**EXERCISE BRIEF:**
With the pictures omitted, write out all of the listing exactly.

**STORED DATA:**

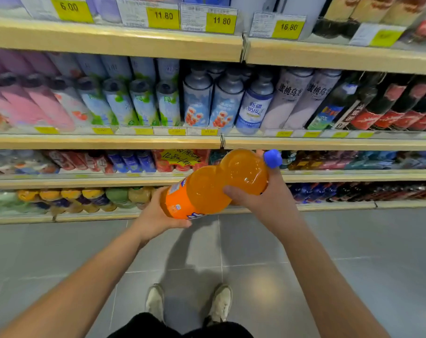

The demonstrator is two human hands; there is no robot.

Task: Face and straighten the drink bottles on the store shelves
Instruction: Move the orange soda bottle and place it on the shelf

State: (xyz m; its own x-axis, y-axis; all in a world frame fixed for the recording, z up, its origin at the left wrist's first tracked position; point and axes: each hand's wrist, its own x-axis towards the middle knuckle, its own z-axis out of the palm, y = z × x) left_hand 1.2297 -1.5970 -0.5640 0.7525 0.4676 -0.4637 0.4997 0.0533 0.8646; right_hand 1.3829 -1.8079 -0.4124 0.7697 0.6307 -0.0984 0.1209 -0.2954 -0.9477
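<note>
Both forearms bare to the frame edge, no sleeves, watch, rings or wristbands showing on the left hand [156, 215] or the right hand [268, 198]. Pale off-white low-top shoes [221, 303] at 6 o'clock, scuffed and greyish, laces blurred. Dark, near-black legwear [143, 325] at the bottom edge, just below the shoes; fabric detail can't be made out.

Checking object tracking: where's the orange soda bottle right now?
Head view, centre: the orange soda bottle is off the shelves, tilted, blue cap up-right, held by the left hand at its base and the right hand near its neck.
</note>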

**THE COMPLETED TASK:**
The demonstrator is two human hands; there is no robot.

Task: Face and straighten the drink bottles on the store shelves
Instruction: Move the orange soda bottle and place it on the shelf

State: (xyz m; its own x-axis, y-axis; all in a world frame fixed for the recording, z up, its origin at the left wrist's first tracked position; point and axes: each hand's wrist, its own x-axis towards the middle knuckle, its own z-axis out of the palm, y = z × x) left_hand 1.2297 -1.5970 -0.5640 0.7525 0.4676 -0.4637 0.4997 0.0533 0.8646; right_hand 1.3829 -1.8079 -0.4124 0.7697 0.6307 -0.0984 0.1209 -0.2954 -0.9477
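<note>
Both forearms bare to the frame edge, no sleeves, watch, rings or wristbands showing on the left hand [156, 215] or the right hand [268, 198]. Pale off-white low-top shoes [221, 303] at 6 o'clock, scuffed and greyish, laces blurred. Dark, near-black legwear [143, 325] at the bottom edge, just below the shoes; fabric detail can't be made out.

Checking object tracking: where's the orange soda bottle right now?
Head view, centre: the orange soda bottle is off the shelves, tilted, blue cap up-right, held by the left hand at its base and the right hand near its neck.
</note>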

The response is complete as it stands.